Only the lines holding "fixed" are wanted; find them in the listing and return each one.

_ _ _

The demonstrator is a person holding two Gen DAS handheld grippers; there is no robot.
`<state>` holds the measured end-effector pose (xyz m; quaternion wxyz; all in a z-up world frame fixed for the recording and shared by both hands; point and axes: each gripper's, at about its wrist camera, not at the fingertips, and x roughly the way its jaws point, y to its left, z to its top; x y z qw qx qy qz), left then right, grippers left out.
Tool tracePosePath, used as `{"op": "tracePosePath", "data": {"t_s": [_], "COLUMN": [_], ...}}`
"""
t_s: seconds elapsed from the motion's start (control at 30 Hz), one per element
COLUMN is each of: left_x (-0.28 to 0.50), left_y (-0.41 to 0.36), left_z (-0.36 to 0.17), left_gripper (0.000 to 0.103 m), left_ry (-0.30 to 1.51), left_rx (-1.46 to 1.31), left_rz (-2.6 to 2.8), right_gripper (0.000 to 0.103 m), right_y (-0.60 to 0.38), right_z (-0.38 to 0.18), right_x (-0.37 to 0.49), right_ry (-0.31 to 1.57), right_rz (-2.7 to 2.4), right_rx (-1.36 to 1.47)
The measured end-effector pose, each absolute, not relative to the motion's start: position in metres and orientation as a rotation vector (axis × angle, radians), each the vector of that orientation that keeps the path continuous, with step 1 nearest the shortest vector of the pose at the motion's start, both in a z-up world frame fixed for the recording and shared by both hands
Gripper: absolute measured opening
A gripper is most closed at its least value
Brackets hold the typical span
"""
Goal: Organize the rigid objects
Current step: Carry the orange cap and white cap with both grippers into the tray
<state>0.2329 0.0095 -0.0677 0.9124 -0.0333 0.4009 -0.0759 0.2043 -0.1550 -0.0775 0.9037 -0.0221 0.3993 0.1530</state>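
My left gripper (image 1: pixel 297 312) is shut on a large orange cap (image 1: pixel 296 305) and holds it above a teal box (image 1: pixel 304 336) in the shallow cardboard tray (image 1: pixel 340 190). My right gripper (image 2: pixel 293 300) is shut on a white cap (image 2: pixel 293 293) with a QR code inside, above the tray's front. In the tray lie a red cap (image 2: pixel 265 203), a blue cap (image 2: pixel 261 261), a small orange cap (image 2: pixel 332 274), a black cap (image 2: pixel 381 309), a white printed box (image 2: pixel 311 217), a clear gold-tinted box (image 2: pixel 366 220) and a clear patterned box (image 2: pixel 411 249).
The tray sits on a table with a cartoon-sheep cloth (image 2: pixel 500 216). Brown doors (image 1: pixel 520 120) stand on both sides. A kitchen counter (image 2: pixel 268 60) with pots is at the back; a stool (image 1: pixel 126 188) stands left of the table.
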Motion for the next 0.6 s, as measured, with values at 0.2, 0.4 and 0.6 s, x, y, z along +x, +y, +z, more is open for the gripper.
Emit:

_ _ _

◆ RESPONSE TO THE EXERCISE ◆
`<state>` holds the measured end-effector pose (xyz m; quaternion wxyz; all in a z-up world frame fixed for the recording and shared by both hands; point and axes: each gripper's, at about its wrist camera, not at the fingertips, and x roughly the way its jaws point, y to its left, z to its top; x y z qw qx qy qz), left then right, grippers left out.
The measured end-effector pose, each absolute, not relative to the motion's start: position in metres and orientation as a rotation vector (axis × angle, radians), each the vector of that orientation that keeps the path continuous, with step 1 nearest the shortest vector of the pose at the motion's start, both in a z-up world frame fixed for the recording and shared by both hands

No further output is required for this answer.